AI tools may "hallucinate," which includes the following: they may invent fictitious cases, citations, or quotes; they may refer to legislation, articles, or legal texts that do not exist; they may provide incorrect or misleading information about the law or how it might apply; and they may make factual errors.

IV. Beware of bias

LLM-based AI tools generate responses based on the dataset they are trained on. Information generated by AI will inevitably reflect errors and biases in its training data, possibly mitigated by some alignment strategies, which may work.

V. Taking responsibility

Judicial office holders are personally responsible for materials produced on their behalf. Judges should always read the underlying documents. AI tools can be helpful, but they cannot replace the court's direct involvement in the analysis of evidence. Judges are generally not required to describe the research or preparatory work that may have been done to reach a judicial decision. Provided that these instructions are properly followed, there is no reason why generative artificial intelligence cannot be a potentially useful secondary tool.

Follow best practices to maintain your own and the court's security. Use work devices (rather than personal devices) to access AI tools. Before using an AI tool, ensure that it is secure. If there has been a potential security breach, refer to (II) above.

The Guide goes on to recognize the advantages of AI in the work of the judiciary but also highlights the concrete risks that are emerging.

Thus, there are potentially useful tasks:

· Artificial intelligence tools can summarize large bodies of text. As with any summary, care must be taken to ensure that the summary is accurate.

· Artificial intelligence tools can be used in writing presentations, for example, to provide suggestions for topics to cover.

· Administrative tasks can be performed by artificial intelligence, including composing, summarizing, and prioritizing emails, transcribing and summarizing meetings, and drafting memos.

The following tasks are not recommended to be performed with the help of AI:

· Legal research: Artificial intelligence tools are an imprecise way to conduct research to find new information that you cannot independently verify.
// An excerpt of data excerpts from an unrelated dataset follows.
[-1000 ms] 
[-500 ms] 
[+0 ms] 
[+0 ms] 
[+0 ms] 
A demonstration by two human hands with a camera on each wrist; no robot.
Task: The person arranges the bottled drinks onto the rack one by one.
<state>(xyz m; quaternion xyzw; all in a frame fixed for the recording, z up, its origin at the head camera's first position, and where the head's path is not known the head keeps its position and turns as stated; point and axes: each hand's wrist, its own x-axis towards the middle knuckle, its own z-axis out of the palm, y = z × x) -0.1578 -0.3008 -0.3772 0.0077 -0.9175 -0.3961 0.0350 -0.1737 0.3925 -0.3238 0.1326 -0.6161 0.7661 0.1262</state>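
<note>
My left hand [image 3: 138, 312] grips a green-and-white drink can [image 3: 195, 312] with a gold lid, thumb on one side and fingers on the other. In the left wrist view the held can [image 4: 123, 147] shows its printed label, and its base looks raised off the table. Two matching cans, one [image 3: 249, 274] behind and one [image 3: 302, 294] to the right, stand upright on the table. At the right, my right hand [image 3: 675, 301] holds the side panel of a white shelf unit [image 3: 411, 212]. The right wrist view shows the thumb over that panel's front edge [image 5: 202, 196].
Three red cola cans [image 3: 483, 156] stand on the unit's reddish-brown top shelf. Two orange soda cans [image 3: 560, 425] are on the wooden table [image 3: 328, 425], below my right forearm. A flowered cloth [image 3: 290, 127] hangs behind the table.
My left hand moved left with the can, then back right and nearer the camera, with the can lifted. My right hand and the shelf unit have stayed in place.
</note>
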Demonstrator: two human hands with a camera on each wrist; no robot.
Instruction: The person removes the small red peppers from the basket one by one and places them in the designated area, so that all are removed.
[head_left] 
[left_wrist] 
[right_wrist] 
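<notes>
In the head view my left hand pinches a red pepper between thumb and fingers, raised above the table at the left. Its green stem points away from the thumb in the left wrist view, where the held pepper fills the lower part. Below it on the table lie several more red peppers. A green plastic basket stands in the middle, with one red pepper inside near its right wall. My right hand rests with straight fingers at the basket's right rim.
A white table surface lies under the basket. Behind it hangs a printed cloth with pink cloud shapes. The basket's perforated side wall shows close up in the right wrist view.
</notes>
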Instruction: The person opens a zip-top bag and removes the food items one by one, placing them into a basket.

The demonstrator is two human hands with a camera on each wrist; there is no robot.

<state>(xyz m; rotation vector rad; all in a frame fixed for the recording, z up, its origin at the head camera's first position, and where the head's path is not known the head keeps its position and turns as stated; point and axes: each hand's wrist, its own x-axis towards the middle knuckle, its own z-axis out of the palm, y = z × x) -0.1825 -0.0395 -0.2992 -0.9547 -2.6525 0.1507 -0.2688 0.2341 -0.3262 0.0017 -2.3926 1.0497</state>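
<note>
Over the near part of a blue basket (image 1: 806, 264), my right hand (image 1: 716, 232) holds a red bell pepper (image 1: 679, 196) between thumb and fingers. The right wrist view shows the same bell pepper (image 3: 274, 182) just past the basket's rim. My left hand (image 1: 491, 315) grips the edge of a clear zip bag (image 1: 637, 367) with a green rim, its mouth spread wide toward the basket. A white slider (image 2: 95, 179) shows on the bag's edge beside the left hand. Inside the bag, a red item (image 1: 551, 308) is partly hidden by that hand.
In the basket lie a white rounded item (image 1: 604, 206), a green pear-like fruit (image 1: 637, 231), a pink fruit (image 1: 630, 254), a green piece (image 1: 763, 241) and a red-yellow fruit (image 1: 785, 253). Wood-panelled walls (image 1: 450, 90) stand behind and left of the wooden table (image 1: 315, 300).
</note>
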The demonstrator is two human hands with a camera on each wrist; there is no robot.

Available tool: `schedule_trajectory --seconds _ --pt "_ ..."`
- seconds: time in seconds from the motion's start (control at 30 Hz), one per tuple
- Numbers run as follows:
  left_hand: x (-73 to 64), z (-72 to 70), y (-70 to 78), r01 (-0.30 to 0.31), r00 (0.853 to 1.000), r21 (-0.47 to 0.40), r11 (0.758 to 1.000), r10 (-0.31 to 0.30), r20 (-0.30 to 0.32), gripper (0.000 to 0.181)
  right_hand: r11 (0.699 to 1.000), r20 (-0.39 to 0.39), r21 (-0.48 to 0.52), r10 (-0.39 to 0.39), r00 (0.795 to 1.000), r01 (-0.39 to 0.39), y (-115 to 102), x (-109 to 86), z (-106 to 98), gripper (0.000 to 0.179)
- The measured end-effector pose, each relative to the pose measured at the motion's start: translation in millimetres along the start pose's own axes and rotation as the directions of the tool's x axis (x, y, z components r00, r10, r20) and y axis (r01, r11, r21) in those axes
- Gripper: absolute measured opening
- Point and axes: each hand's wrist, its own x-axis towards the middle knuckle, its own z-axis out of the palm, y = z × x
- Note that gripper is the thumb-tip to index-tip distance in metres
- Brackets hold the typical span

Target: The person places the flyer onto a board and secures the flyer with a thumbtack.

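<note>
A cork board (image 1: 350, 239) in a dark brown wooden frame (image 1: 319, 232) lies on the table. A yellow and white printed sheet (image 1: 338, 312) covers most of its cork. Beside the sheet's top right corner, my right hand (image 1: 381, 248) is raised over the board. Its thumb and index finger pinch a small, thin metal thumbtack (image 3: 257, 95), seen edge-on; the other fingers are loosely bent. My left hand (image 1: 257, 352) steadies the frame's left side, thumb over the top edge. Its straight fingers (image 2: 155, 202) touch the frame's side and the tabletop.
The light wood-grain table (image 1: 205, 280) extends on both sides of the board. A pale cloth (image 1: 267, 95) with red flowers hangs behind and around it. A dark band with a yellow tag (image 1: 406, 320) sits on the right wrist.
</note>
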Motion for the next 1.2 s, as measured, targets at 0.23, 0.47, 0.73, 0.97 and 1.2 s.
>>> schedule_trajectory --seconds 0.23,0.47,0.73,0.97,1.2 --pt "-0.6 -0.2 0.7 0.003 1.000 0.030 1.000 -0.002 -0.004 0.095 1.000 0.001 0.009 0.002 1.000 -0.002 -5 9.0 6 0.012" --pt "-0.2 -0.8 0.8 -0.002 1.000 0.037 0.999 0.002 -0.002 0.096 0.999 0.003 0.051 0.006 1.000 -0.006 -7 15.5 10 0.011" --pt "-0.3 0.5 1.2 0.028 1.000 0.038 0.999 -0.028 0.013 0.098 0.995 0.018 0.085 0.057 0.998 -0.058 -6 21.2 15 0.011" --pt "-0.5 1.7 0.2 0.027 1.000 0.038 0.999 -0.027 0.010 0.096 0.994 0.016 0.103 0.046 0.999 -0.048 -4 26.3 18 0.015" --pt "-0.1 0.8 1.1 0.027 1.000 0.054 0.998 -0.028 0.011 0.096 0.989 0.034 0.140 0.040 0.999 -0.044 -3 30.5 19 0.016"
They can be useful as a way to remind you of materials that you would recognize as correct, although the final material should always be verified against authoritative legal sources;

· Legal analysis: Current public AI chatbots do not produce compelling analysis or reasoning.

However, the Guide mentions elements that could indicate to a judge that the materials brought to their attention in a case file may have been produced by AI:

· References to cases that do not sound familiar or that contain unfamiliar citations (sometimes from abroad);

· Parties citing different case law on the same legal issues;

· Contributions that are not consistent with the general understanding of the relevant legislation for the person who submitted the material;

· References that use American spelling or refer to foreign cases;

· Content that (at least superficially) appears to be very convincing and well written, but upon closer inspection contains obvious factual errors; and

· Accidental inclusion of an artificial intelligence request or retention of a "prompt rejection," such as "as an artificial intelligence language model, I cannot..."

We believe that all these simple but effective guidelines are useful to the Romanian judicial system in combating the errors that AI-generated materials could propagate in court proceedings. It is also a reminder that the Romanian judicial system should adopt its own guidelines in this area, as soon as possible, given the explosive and geometric growth, both quantitatively and qualitatively, of chatbots in recent years.